Bigorexie : Quand l'addiction s'invite sur les sentiers
« Le sport est un antidépresseur naturel ». Cette affirmation, devenue un dogme dans nos sociétés modernes, occulte pourtant une réalité plus sombre : le basculement de la passion vers la pathologie. Dans le dernier épisode du podcast Queen of the Mountains, Laurie Delhostal explore les mécanismes de la bigorexie avec Marion Borgne, cette dépendance à l’activité physique qui transforme la quête de liberté en une prison invisible.
L’addiction comme mécanisme de survie
Contrairement aux idées reçues, la dépendance à l'activité physique n'est pas qu'une simple dérive de la volonté.
Reçue au micro de Laurie Delhostal, Marion Borgne , psychologue du sport et pratiquante d'ultra-distance, apporte un éclairage clinique essentiel sur le sujet.
Elle définit l’addiction non pas comme un problème initial, mais comme une « solution » inconsciente développée par l'athlète pour réguler son anxiété ou ses tensions intérieures.
Sur les sentiers, la course devient alors un outil de régulation émotionnelle vital, rendant l'arrêt de la pratique psychologiquement insupportable.
es signaux d’alerte : de la rigueur à la rigidité
Le passage de la passion saine à la passion obsessive se manifeste par une perte de flexibilité mentale. Marion Borgne identifie plusieurs indicateurs de basculement :
L'isolement social : lorsque le plan d'entraînement prime systématiquement sur les engagements familiaux ou les moments de vie partagés.
Le déni de la douleur : la poursuite de l'activité malgré des blessures physiques évidentes, une fatigue chronique ou un épuisement durable.
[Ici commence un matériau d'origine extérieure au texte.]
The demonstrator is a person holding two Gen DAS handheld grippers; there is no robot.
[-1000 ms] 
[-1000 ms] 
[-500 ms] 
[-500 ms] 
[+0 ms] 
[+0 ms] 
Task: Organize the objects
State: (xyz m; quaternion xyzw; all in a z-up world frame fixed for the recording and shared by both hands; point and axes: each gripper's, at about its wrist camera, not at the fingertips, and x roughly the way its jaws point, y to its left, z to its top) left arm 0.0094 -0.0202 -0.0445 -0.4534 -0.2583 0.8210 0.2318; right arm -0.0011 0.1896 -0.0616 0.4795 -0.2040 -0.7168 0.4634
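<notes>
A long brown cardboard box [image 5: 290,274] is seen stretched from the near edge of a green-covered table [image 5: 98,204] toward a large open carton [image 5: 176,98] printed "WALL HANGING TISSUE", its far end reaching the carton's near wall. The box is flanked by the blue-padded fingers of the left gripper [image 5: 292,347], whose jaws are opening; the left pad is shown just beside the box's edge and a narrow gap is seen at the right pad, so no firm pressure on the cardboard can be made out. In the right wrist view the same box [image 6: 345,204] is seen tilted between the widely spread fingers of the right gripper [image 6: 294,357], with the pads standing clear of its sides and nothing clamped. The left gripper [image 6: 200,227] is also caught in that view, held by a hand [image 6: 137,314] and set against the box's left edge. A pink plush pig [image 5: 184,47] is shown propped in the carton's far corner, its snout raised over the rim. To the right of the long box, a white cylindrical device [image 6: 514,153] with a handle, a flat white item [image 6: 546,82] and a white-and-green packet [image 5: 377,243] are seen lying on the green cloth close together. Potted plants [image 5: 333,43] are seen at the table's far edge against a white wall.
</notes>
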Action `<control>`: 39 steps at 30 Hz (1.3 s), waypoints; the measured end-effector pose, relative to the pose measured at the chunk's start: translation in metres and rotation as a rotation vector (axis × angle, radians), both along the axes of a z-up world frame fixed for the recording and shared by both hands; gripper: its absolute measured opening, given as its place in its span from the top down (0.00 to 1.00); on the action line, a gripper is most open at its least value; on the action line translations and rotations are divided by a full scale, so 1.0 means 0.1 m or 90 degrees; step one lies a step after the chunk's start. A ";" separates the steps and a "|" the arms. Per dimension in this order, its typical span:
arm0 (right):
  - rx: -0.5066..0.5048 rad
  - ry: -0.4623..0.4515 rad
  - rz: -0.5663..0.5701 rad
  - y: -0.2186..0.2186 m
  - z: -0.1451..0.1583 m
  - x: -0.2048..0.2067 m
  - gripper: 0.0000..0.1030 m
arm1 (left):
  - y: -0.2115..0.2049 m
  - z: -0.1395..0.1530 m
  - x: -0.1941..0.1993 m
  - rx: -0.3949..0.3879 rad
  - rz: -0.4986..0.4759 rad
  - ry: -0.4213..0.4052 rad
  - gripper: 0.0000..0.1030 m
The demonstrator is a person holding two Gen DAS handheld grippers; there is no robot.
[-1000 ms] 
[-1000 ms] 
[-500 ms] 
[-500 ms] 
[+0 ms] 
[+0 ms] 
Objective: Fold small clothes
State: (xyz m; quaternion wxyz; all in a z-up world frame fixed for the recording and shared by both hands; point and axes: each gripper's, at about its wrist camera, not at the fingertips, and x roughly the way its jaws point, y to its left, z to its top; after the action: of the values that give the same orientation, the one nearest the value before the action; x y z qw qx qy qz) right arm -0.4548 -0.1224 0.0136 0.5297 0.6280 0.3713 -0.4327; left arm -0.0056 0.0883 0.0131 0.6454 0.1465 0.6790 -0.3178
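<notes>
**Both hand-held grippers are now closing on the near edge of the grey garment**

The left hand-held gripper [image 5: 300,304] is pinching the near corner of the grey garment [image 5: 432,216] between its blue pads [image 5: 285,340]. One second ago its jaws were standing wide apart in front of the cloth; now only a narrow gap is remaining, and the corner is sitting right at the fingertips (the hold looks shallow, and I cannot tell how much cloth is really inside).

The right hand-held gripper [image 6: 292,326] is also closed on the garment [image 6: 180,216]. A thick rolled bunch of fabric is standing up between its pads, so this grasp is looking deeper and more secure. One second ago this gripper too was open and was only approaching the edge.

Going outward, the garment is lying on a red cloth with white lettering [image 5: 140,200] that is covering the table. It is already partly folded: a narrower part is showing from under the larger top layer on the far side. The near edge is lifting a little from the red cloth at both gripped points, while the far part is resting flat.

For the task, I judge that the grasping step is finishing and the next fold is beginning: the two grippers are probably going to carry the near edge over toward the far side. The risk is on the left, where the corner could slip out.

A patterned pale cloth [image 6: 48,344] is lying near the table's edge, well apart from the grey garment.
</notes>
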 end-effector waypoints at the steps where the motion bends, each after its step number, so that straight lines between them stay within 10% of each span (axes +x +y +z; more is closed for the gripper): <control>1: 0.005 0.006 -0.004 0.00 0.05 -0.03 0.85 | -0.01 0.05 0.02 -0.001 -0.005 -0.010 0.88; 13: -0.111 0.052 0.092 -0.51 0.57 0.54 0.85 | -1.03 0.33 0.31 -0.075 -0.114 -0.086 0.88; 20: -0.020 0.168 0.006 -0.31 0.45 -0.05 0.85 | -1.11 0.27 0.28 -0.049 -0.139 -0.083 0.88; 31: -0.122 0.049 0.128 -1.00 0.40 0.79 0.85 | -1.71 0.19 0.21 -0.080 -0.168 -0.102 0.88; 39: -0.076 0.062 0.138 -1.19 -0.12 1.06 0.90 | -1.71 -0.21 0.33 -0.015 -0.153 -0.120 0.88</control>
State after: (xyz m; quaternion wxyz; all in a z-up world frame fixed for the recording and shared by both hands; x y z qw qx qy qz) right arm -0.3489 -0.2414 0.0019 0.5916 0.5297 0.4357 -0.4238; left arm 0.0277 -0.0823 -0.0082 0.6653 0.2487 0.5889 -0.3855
L'absence de plaisir : quand la séance devient une contrainte rigide et que l'impossibilité de s'entraîner génère une anxiété majeure.
Les signes cliniques spécifiques : notamment l'absence de règles chez les traileuses, souvent l'un des premiers signaux d'un corps en état de souffrance durable.
L’influence technologique et sociale
Le phénomène est aujourd'hui amplifié par une culture de la performance omniprésente, particulièrement sur les réseaux sociaux.
Marion Borgne souligne le rôle ambivalent des montres connectées et des applications de monitoring.
Si ces outils permettent de structurer l'entraînement, ils rendent également la performance « objectivable » en permanence, poussant à une comparaison constante et à une quête de reconnaissance extérieure qui alimente le cercle vicieux de l'addiction.
Réapprendre la liberté
La sortie de la dépendance passe par une réappropriation des sensations pures.
L'experte prône notamment un retour à la flexibilité : oser courir sans montre, accepter de déroger à son plan et, surtout, replacer le plaisir au centre de la pratique.
Le trail, par son lien intrinsèque avec la nature et la contemplation, offre un terrain privilégié pour soigner ce rapport au corps et retrouver une pratique réellement libératrice.